$ \newcommand{C}{\mathcal{C} } \newcommand{D}{\mathcal{D} } \newcommand{I}{\mathcal{I} } $ (Full) subcategory $\D$ of the category $\C$ is called reflexive if there exists a localization functor $L : \C \to \D$ and it is left adjoint to the inclusion functor $I : \D \hookrightarrow \C$.
There is theorem:
If $\D$ is a reflective subcategory of $\C$, then $I$ creates all limits that $\C$ admits.

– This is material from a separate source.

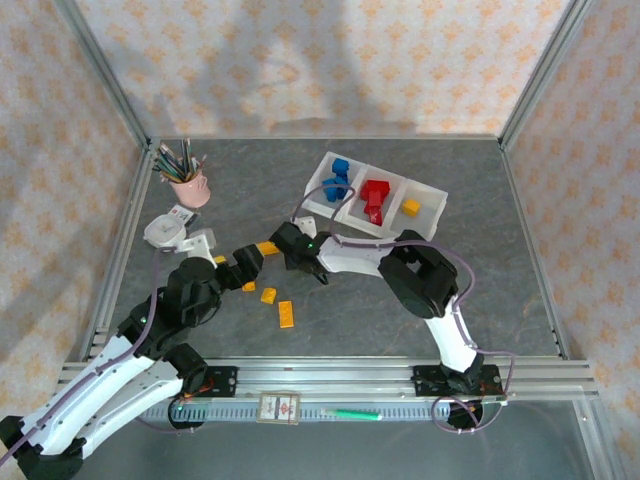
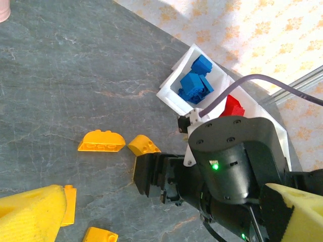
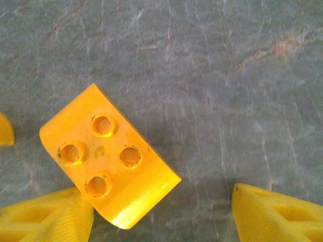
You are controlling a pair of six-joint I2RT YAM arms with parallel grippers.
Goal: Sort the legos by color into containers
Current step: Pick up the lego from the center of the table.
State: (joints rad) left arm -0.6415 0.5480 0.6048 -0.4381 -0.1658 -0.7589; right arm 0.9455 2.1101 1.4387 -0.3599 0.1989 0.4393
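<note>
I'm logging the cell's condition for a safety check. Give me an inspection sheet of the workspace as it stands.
Surface: grey table, no spills seen.
Job's things: tray holds blue bricks, red bricks and one yellow brick, each colour apart; several loose yellow bricks on the table.
Clutter: pencil cup and white dish, far left.
Grippers: left gripper open, empty; right gripper open over a curved yellow brick.
Cables: purple cable along the right arm.
Surroundings: patterned walls, metal frame.
</note>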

But if this theorem is true, then every diagram $x: \I \to\D$, which admits a limit $y = \lim_{i \in \I} Ix_i $, will also have a limit in $\D$. But as inclusion $I$ is right adjoint, it preserves limits, and so $y = I\Big(\lim_{i \in \I} x_i \Big)$. Then, as $y$ is included into $\C$, it must hold that $\lim_{i \in \I} x_i = Ly$ and $ ILy = y$. But, I don't know how to prove this fact, as $L$ only preserves colimits.
I can prove that $Ly$ indeed forms a cone over $x$ and for any other cone $c$ there exists a morphism $\psi: c \to Ly$, but I don't know how to prove uniqueness.
I construct $\psi$ as $L\phi$, there $\phi: Ic \to y$, which exists by universal property of limit $y$.
What am I missing here? Сan you help me prove uniqueness?